Filter this data down to the lines that hold "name", and copy them.

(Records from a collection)
--- --- ---

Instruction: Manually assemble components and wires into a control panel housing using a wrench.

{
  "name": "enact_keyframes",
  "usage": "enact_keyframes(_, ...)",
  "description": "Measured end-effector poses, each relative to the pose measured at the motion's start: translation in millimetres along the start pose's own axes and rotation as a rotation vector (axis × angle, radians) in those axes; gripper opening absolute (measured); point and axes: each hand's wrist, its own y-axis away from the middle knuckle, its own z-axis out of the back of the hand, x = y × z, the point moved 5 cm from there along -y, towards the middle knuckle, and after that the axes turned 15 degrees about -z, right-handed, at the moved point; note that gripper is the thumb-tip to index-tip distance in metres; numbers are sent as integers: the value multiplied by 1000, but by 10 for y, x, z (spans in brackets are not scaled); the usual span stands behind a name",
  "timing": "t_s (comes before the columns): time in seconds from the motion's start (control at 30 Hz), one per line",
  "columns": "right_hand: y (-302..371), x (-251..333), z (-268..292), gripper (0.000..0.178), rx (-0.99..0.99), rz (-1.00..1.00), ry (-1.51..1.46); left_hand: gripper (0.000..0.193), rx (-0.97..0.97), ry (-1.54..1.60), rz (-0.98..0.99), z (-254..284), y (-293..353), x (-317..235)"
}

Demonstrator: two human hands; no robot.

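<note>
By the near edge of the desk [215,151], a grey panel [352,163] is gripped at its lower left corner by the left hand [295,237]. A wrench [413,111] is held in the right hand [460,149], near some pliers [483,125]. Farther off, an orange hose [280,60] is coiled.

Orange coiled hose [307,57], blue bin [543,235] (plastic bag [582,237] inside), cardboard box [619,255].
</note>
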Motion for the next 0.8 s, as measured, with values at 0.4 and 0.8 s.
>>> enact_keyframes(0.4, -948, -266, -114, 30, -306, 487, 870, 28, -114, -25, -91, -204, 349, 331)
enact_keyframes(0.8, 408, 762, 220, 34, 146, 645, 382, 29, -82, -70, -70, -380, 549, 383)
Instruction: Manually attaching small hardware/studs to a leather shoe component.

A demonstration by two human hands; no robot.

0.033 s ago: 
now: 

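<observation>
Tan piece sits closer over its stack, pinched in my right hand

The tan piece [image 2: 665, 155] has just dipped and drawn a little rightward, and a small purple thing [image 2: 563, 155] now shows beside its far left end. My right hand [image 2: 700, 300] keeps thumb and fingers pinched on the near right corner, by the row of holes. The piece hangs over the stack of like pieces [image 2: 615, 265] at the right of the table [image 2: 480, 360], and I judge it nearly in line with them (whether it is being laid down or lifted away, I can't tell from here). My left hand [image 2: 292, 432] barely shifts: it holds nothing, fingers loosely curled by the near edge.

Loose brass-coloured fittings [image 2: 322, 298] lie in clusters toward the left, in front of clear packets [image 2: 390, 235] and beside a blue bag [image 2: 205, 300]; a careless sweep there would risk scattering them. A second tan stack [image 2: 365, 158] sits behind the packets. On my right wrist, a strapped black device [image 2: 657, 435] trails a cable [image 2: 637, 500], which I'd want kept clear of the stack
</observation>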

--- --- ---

◆ FINISHED TASK
  "name": "enact_keyframes",
  "description": "Measured end-effector poses, each relative to the pose measured at the motion's start: translation in millimetres along the start pose's own axes and rotation as a rotation vector (axis × angle, radians) in those axes; gripper opening absolute (measured); point and axes: each hand's wrist, its own y-axis away from the middle knuckle, its own z-axis out of the back of the hand, x = y × z, the point moved 5 cm from there along -y, towards the middle knuckle, and after that the axes turned 15 degrees about -z, right-handed, at the moved point; note that gripper is the thumb-tip to index-tip distance in metres; numbers are sent as integers: the value multiplied by 1000, but by 10 for y, x, z (spans in brackets are not scaled); the usual span stands behind a name",

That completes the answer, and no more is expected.